By Aneeta Prem MBE
The file is thin, the paper brittle with age. In the quiet, climate-controlled reading room of the National Archives at Kew, the past does not feel distant. It feels like an indictment written in ink.
A researcher unfolds a document from the 1930s and reads a line that should shatter the nostalgic fog around the British Empire:
“Subject experienced intense erythema and large blisters after 10 minutes’ exposure in chamber.”
The “subject” is a soldier of the British Indian Army. The “chamber” is a gas-testing facility at a military station near Rawalpindi, now in Pakistan. The scientists are British, reporting to the chemical warfare establishment at Porton Down. The chemical is sulphur mustard (mustard gas).
Most people in Britain know about the railways. They know about cricket, tea and perhaps the architecture of Lutyens’ Delhi. They are seldom told that British scientists tested chemical weapons on Indian skin to see how it burned, that economic policy helped turn droughts into mass death, or that entire communities were designated “criminal by birth” by British statute.
None of this is conspiracy theory. It is history, preserved in Britain’s own handwriting.

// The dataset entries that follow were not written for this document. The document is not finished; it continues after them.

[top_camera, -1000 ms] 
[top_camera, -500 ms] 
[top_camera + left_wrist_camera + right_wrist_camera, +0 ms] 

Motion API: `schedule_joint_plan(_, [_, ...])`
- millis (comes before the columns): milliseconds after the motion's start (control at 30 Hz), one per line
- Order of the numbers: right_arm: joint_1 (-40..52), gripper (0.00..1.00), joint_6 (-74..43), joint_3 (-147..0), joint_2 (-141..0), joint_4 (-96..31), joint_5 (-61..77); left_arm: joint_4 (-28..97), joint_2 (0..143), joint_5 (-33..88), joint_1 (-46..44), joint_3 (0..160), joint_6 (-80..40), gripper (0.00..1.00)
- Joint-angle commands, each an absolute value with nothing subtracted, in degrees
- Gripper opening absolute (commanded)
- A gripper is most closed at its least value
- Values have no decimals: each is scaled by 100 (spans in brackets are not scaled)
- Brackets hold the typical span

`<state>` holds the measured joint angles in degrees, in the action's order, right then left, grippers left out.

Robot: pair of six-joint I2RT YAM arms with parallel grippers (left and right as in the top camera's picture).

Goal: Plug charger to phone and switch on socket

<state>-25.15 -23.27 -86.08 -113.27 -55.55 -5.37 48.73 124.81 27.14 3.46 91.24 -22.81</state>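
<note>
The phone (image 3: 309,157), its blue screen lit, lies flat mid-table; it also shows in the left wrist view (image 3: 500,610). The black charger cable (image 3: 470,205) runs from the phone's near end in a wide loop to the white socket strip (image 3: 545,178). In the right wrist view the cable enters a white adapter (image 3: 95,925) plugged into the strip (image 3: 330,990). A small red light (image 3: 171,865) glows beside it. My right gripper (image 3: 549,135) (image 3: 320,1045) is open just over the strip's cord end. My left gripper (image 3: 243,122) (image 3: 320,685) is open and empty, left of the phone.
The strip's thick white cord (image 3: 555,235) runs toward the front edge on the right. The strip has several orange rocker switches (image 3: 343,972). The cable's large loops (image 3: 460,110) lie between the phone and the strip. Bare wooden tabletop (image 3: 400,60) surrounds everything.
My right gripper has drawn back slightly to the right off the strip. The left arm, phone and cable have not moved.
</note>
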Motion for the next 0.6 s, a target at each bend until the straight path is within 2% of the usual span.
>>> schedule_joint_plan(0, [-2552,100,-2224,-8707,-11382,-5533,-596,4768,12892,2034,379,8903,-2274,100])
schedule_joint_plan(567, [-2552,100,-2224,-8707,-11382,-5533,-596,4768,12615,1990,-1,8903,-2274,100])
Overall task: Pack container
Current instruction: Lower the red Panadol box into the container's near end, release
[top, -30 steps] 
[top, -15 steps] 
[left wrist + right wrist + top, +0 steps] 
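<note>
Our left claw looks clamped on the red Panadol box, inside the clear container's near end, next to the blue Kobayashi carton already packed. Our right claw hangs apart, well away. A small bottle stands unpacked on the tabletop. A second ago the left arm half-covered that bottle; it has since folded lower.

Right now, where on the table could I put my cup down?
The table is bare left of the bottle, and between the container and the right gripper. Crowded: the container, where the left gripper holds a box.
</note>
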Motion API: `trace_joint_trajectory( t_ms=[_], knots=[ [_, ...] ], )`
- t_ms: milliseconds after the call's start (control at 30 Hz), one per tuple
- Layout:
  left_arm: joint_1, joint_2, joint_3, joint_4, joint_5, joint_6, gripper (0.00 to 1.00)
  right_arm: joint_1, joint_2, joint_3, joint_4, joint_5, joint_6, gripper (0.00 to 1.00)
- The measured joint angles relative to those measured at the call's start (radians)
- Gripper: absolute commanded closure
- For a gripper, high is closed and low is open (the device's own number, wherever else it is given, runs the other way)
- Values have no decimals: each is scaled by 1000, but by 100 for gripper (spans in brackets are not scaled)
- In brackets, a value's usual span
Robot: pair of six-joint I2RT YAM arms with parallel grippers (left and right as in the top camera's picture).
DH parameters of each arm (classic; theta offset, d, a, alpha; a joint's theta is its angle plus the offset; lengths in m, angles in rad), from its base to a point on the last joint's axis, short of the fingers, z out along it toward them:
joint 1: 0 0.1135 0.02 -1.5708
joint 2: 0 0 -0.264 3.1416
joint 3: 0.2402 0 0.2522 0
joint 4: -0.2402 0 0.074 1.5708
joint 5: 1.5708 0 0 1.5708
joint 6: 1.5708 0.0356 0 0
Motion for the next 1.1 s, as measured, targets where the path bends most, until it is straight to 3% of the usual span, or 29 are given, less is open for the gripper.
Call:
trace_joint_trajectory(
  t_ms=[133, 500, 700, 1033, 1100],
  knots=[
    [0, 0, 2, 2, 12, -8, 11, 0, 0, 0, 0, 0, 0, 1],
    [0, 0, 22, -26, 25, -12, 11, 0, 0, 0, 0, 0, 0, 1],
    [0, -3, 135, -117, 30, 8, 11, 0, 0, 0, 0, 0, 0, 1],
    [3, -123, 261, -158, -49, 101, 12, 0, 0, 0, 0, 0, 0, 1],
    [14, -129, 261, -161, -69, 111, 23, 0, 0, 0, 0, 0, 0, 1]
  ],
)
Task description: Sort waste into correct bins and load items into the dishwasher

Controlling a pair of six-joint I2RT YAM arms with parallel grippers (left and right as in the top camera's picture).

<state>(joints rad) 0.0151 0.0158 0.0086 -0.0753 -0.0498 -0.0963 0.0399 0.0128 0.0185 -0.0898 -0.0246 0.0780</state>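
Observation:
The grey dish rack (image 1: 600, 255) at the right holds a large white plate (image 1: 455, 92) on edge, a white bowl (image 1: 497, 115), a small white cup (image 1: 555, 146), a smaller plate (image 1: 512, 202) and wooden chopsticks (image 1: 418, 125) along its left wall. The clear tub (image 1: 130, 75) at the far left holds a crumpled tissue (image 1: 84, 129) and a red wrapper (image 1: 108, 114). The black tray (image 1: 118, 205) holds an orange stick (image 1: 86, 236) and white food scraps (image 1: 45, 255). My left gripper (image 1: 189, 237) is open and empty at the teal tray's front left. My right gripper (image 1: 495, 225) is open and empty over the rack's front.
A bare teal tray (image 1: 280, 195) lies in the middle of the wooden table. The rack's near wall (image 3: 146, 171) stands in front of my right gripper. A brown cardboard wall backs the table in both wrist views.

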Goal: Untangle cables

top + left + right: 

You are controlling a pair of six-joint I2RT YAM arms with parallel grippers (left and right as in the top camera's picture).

As a magistrate and human rights campaigner, I deal in evidence. My work often involves confronting uncomfortable truths, whether about forced marriage or dishonour based abuse, to protect the vulnerable. We cannot safeguard the future if we lie about the past. This is not an exercise in guilt. It is an exercise in accuracy.
I did not learn this history at school in east London. Like many British Indians, I first heard fragments from my parents, then went looking for the documents that proved what they already knew.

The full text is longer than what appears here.